Termination of Employees on account of Redundancy
The Employment Act defines Redundancy as “the loss of employment, occupation, job or career by involuntary means through no fault of an employee, involving termination of employment at the initiative of the employer, where the services of an employee are superfluous and the practices commonly known as abolition of office, job or occupation and loss of employment.” Redundancy, which is also known as “retrenchment”, “staff rationalization” etc, occurs through no fault on the part of either the employee or the employer and may be caused by factors such as economic conditions, business closure, restructuring or technological development.
For the termination of employment of account of redundancy to be valid and fair, the redundancy process must be carried out in accordance with the law to avoid any claims for unfair termination. The procedure laid out in the Employment Act is mandatory and must be strictly followed for the redundancy to be valid. Where the procedure is not followed the termination will be termed as unfair and the employer will be held liable to pay damages.

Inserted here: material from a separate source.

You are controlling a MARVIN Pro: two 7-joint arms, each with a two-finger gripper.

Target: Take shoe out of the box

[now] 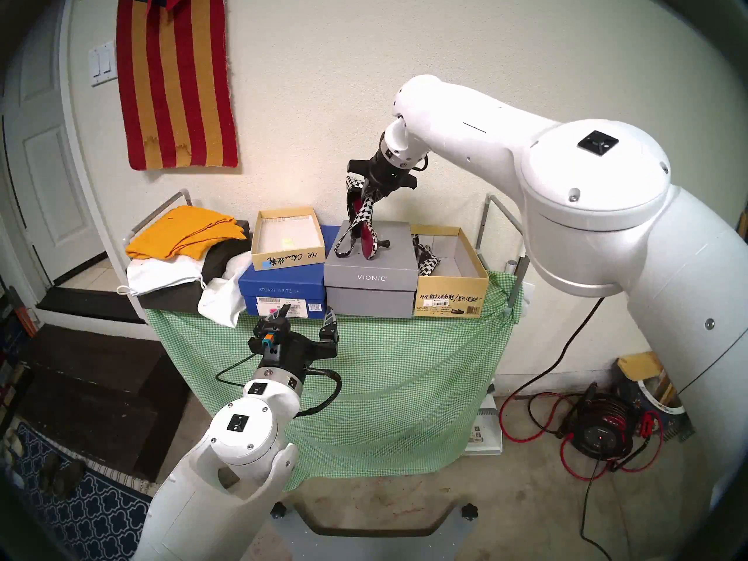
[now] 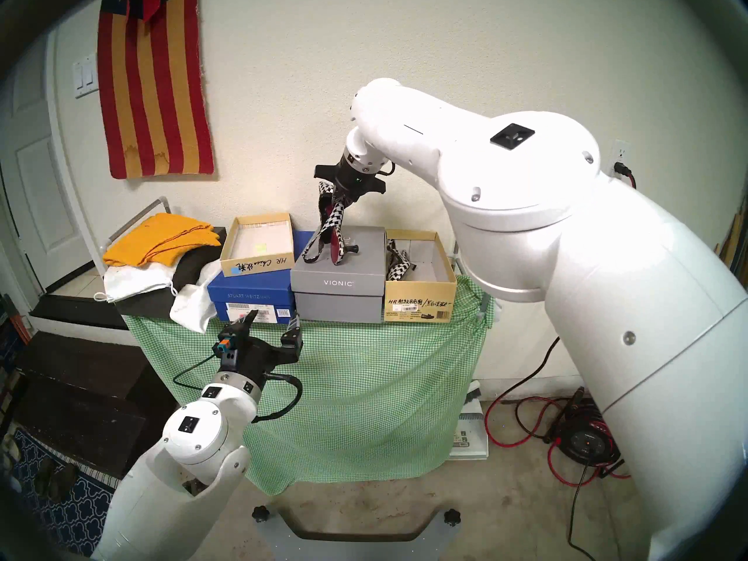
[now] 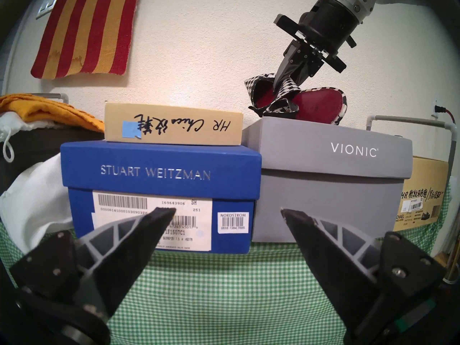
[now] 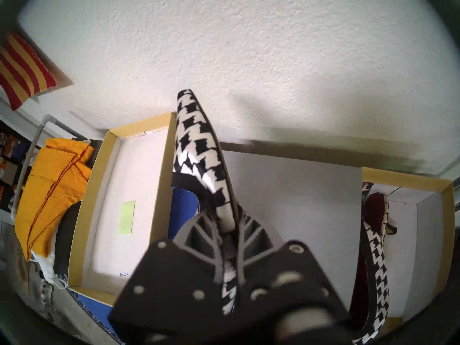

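Here my right gripper (image 1: 370, 192), jaws clamped on one houndstooth shoe (image 1: 366, 228), holds it over the VIONIC box (image 1: 370, 260). Its mate (image 1: 427, 258) remains in the tan box (image 1: 449, 295); my left gripper (image 1: 303, 319) waits, jaws wide.

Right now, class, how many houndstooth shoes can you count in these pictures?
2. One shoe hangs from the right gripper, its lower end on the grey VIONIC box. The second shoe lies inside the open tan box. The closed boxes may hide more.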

A summary of the steps to be followed on termination of employee’s contract on account of redundancy under Section 40 of the Employment Act are set out below as follows:
Step 1: Notice of Intended Redundancy
- The employer must give notice of the intended retrenchment programme. The notice should be for not less than 30 days or longer if so required by the employment contract or a Collective Bargaining Agreement (CBA). This notice must also be served on the labour officer and on the trade union if the employee is a member of one.
- In addition to this, the employer is required to have consultation with the employee or their trade union with an aim of finding a way out of the intended redundancy or the best way of implementing it, if it is inevitable. Such consultations must be genuine rather than merely going through the motions to comply with the law.
Step 2: Criteria for Selection of Employee(s) for Termination
- In selecting the employees to be declared redundant, the employer must have due regard to the seniority in time, skill, ability and reliability of each employee. The criteria used by an employer must be precise and documented and the employee scored on the basis of the laid-out criteria.
- This selection criteria must be objective and not be based on discriminatory or subjective factors as such as membership to trade union, race, age or gender.
Step 3: Payment of Dues
- An employee who is declared redundant is entitled to payment as follows:
- Salary up to the date of termination on account of redundancy;
- Accrued leave days paid off in cash.
- one month’s wages in lieu of notice (if notice period is not to be served);
- Severance pay at the rate of not less than fifteen days’ pay for each completed year of service.
- Where there exists a CBA between the employer and the trade union with better terms than those provided in the Act, the employee shall be entitled to be paid the higher rates in the CBA or in the employment contract.
Failure to comply with the procedure leaves the employer liable for unfair termination and he may be ordered by a court of law to pay damages which may be calculated at year’s salary along with payment of the statutory dues discussed herein.